# Instructions for the task:
Please return the listing exactly as it stands, skipping any pictures.
+ + + + +
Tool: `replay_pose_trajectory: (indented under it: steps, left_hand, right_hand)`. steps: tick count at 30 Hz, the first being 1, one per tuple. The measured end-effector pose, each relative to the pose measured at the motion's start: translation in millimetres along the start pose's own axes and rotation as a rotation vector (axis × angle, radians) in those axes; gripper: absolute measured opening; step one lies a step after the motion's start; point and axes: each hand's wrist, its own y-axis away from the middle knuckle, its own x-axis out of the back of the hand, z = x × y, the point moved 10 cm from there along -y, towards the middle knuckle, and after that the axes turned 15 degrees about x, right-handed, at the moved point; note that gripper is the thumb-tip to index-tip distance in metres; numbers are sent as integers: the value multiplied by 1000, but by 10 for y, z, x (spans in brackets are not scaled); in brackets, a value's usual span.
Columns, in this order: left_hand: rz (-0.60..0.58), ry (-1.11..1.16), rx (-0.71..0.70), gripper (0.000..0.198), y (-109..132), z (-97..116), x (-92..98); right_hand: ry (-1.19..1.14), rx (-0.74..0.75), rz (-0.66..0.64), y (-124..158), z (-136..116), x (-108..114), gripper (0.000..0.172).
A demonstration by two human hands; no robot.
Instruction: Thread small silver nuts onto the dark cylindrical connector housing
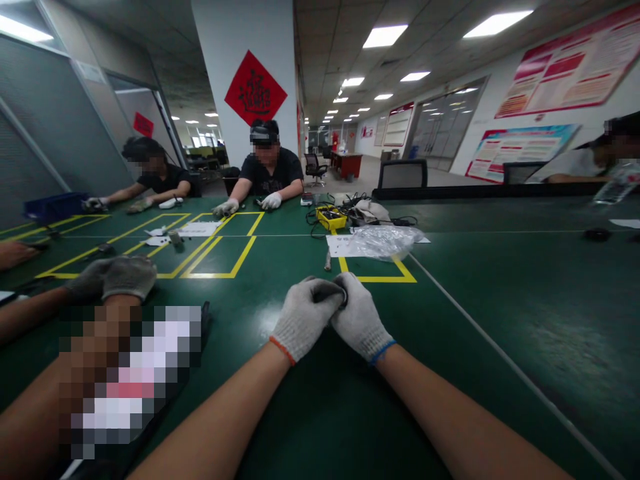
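Both my hands wear white knit gloves and rest together on the green table (450, 320) in front of me. My left hand (303, 317) and my right hand (359, 319) are closed around a small dark object (330, 289) held between them; most of it is hidden by the fingers, so I cannot name it. Just beyond my hands lies a small metal piece (328, 261) next to a yellow taped rectangle (379, 277).
A co-worker's grey-gloved hands (114, 279) rest at my left. Two people sit across the table, gloved hands on it. A yellow box with cables (331, 217), a clear plastic bag (383, 241) and papers lie mid-table. A blue bin (54, 205) stands far left.
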Motion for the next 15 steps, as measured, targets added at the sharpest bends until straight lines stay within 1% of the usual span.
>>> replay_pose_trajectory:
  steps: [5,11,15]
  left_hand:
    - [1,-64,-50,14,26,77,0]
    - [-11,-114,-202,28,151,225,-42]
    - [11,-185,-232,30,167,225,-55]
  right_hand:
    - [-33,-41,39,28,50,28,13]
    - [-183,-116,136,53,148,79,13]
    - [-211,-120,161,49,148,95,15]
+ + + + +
# Answer to this exercise:
Tool: `replay_pose_trajectory: (indented under it: steps, left_hand, right_hand)`. steps: tick count at 30 Hz, the first being 1, one per tuple. The measured end-effector pose, each relative to the pose measured at the motion's start: translation in millimetres along the start pose's own axes and rotation as a rotation vector (axis × angle, radians) in those axes; gripper: absolute measured opening; step one lies a step after the motion's start; point and axes: each hand's wrist, its own y-axis away from the middle knuckle, its own x-axis out of the back of the hand, z = x × y, the point moved 10 cm from there along -y, towards the middle knuckle, and after that the axes turned 15 degrees about x, right-handed, at the moved point; note that gripper is the thumb-tip to index-tip distance in metres; numbers are sent as integers: the value multiplied by 1000, but by 10 for y, z, x (spans in brackets are not scaled); in brackets, a value's usual span.
Columns, in this order: left_hand: rz (-0.60..0.58), ry (-1.11..1.16), rx (-0.71..0.70), gripper (0.000..0.198), y (-109..132), z (-97..116), x (-92..98); right_hand: ry (-1.19..1.14), rx (-0.74..0.75), rz (-0.66..0.64), y (-124..158), z (-136..116), x (-108..114), gripper (0.000..0.172).
A demonstration by two human hands; no robot.
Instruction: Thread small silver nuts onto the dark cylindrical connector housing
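Both my hands wear white knit gloves and rest together on the green table (450, 320) in front of me. My left hand (303, 317) and my right hand (359, 319) are closed around a small dark object (330, 289) held between them; most of it is hidden by the fingers, so I cannot name it. Just beyond my hands lies a small metal piece (328, 261) next to a yellow taped rectangle (379, 277).
A co-worker's grey-gloved hands (114, 279) rest at my left. Two people sit across the table, gloved hands on it. A yellow box with cables (331, 217), a clear plastic bag (383, 241) and papers lie mid-table. A blue bin (54, 205) stands far left.
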Motion for the next 15 steps, as measured, targets added at the sharpest bends until straight lines stay within 1% of the usual span.
>>> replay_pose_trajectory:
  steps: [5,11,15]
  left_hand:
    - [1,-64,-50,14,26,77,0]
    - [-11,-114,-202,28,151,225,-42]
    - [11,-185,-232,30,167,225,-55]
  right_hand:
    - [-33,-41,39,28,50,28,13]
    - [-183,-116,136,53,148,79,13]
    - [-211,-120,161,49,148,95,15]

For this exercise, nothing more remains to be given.